The paradigm hasn’t changed since the advent of software: Applications run, and platforms are what they run on. But the underlying principles of application design and deployment do change every now and then – sometimes drastically, thanks to quantum-leap developments in infrastructure.
For instance, application design principles changed dramatically when the PC, x86 architecture, and client/server paradigm were born in the '80s. And it happened again with the advent of the web and open-source technology in the mid '90s. Whenever such abrupt changes arise, application developers are forced to rethink how they build and deploy their software.
Today, we're seeing a huge leap in infrastructure capability, this time pioneered by Amazon Web Services. It's clear that to take full advantage of the new cloud infrastructure, applications that run successfully on AWS must be inherently different than applications that were built to run successfully on a corporate server – even a virtualized one. But there are a number of other particular ways in which today's (and tomorrow's) cloud applications will need to be designed differently than in the past. Here are the most crucial ones, and how the ways of the old world have been changed in the new one :
In the old world, scaling was accomplished by scaling up – to accommodate more users or data, you simply bought a bigger server.
In the new world, scaling is typically done by scaling out. You don’t add a bigger machine, you add multiple machines of the same sort. In the cloud world, those machines are virtual machines, and their instantiations in the cloud are instances.
Before, software was seen as unreliable, and resilience was built into the hardware layer.
Today, the underlying infrastructure – the hardware – is seen as the weak link, and it is up to applications to accommodate for this. There is no guarantee that a virtual machine instance will always function. It can disappear at any moment and the application must be prepared for this.
By way of example, Netflix, arguably the most advanced user of the cloud today, has gone the farthest in adopting this new paradigm. They have a process called ChaosMonkey that randomly kills virtual machine instances from underneath the application workloads. Why on earth do they do this on purpose? Because they are ensuring uptime and resilience: By exposing their applications to random loss of instances, they force application developers to build more resilient apps. Brilliant.
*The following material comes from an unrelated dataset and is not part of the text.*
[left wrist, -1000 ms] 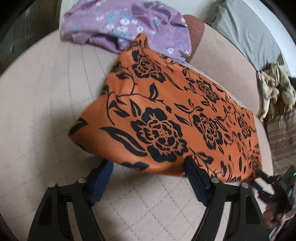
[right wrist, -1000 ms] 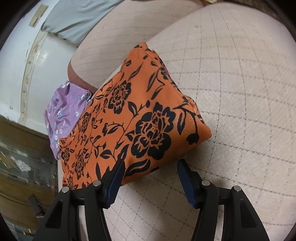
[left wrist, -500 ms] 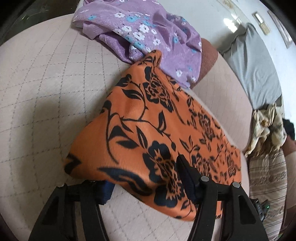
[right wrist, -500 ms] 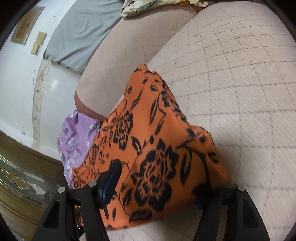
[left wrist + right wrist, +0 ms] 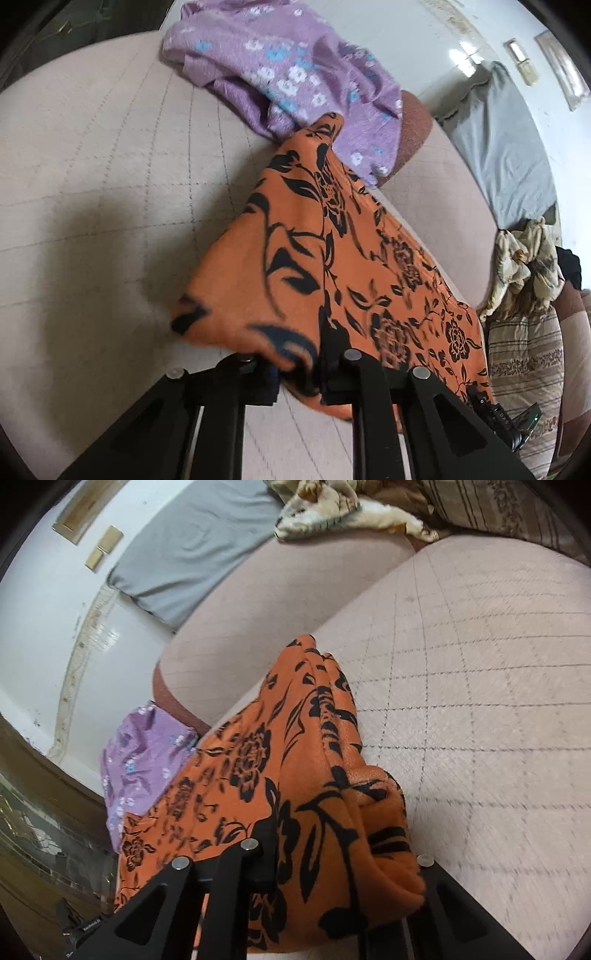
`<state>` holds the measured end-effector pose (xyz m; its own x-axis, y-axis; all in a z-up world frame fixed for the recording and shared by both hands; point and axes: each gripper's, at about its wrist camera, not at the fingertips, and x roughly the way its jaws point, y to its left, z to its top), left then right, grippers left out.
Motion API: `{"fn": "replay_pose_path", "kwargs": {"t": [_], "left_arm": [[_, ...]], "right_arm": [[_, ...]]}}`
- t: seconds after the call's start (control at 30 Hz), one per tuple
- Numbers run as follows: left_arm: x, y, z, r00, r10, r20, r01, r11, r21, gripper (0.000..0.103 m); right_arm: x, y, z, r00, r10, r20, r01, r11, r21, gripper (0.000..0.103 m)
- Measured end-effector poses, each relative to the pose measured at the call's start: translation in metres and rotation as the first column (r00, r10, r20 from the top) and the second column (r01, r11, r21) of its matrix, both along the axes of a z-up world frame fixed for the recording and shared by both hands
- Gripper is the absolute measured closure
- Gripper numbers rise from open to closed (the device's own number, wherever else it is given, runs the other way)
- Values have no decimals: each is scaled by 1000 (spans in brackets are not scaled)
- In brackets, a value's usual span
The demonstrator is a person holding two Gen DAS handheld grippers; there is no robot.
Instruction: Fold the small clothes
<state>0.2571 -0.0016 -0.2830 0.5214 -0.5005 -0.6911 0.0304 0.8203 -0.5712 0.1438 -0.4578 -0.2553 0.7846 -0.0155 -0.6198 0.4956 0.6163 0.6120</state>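
The orange cloth point(image 5: 306, 266) with black flowers lies on the beige quilted sofa seat point(image 5: 92, 177), stretched between the two grippers. The left gripper point(image 5: 299, 373) is closing on one near corner, with the fabric bunched between its black fingers point(image 5: 332, 354) and lifted off the seat. The right gripper point(image 5: 340, 871) is closing on the other near corner; the cloth point(image 5: 303, 775) drapes thickly over its fingers point(image 5: 266, 845) and hides the far one. Past the orange cloth, touching its far tip, lies a crumpled purple flowered garment point(image 5: 288, 74). Farther off, a grey pillow point(image 5: 506, 147) leans on the sofa back, with a cream patterned rag point(image 5: 524, 266) beside it.
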Motion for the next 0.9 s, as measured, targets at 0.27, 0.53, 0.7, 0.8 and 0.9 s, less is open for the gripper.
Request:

In the old world – think accounting and payroll applications – the application workload was reasonably stable and predictable. It was known how many users a system had, and how many records they were likely to process at any given moment.
In the new world, we see variable and unpredictable workloads. Today's software systems have to reach farther out in the world, to consumers and devices that demand services at unpredictable moments and unpredictable loads. To accommodate such unforeseen fluctuations in individual application workloads required a new software architecture. We now have it in the cloud, but clearly it is still in its infancy.
In the past we didn’t have much software variety. Each application was written in one language and used one database. Companies standardized on a single, or at least very few operating systems. The software stack was boringly simple and uniform (at least now in retrospect).
In the new world of cloud, the opposite is happening. Within a single application, many different languages can be used, many different libraries and toolkits can be employed, and many different database products can be used. And because in a cloud you can create and spin up your own image, tailored to your and your application’s specific needs, applications within one company must be able to operate under a spectrum of configurations.
From VM to cloud
Even between the relatively new technology of hypervisors and the modern cloud thinking, there are differences. VMware, the pioneer and leader in virtualization, built its hypervisors to essentially behave the way physical machines did before.
But in the cloud world, the virtual machine is not a representation of a physical server; it's a representation of units of compute. (Steve Bradshaw wrote about this topic in depth.)
In the old world, users were taught to be patient. The system may have needed a long time to respond to simple retrieval or update requests, and new features were added slowly to the application (if at all).
In the new cloud world, users have no patience. They hardly tolerate latency or wait times, and they look for improvements in the service every week, if not every day. Evidence of this can be found in self-service IT. Rather than file a ticket with IT and wait for a response several days later, users of IT can self-provision the resources they need.
Do these observations rhyme with what you are experiencing and taking action on in your organization? I look forward to comments and debate on this topic.